====== SOURCE MATERIAL

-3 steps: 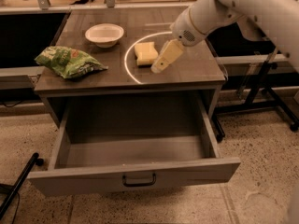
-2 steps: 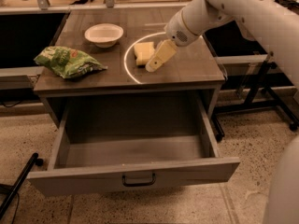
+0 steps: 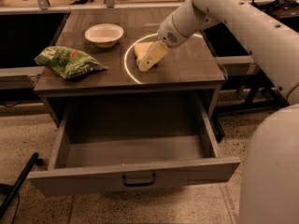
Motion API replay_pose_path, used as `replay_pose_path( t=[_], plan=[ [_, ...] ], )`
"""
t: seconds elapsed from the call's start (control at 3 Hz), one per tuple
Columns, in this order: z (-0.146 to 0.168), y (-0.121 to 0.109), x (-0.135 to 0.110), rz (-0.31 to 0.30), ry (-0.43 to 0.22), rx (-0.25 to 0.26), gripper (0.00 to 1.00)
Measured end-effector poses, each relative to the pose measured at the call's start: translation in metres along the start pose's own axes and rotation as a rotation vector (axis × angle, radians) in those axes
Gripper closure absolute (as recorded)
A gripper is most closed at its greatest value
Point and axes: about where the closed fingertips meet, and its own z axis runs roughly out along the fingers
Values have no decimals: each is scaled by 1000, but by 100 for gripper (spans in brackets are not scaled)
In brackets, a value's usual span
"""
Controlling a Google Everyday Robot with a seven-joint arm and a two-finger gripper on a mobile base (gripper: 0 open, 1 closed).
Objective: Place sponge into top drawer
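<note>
The sponge (image 3: 139,49) is a pale yellow block lying on the cabinet top, inside a bright white ring of light. My gripper (image 3: 145,66) hangs from the white arm and sits right over the sponge's right and front side, covering part of it. I cannot tell whether it touches the sponge. The top drawer (image 3: 135,175) is pulled wide open below the cabinet top; its grey inside shows nothing in it, and a dark handle sits in the middle of its front panel.
A white bowl (image 3: 104,33) stands at the back left of the cabinet top (image 3: 187,71). A green snack bag (image 3: 67,62) lies at the left edge. My white arm and body fill the right side. A dark pole lies on the floor at lower left.
My gripper has moved left across the cabinet top and now overlaps the sponge. The sponge, bowl, bag and drawer have not moved.
</note>
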Motion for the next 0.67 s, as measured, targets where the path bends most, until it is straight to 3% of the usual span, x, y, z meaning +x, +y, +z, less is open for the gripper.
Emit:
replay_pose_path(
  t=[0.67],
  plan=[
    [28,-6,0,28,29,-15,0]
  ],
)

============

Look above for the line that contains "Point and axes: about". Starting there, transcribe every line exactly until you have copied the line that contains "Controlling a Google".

Point and axes: about where the closed fingertips meet, and its own z axis runs roughly out along the fingers
Values have no decimals: each is scaled by 1000, but by 100 for gripper (spans in brackets are not scaled)
In brackets, a value's usual span
"""
Controlling a Google Everyday Robot with a seven-joint arm and a two-finger gripper on a mobile base (gripper: 0 open, 1 closed).

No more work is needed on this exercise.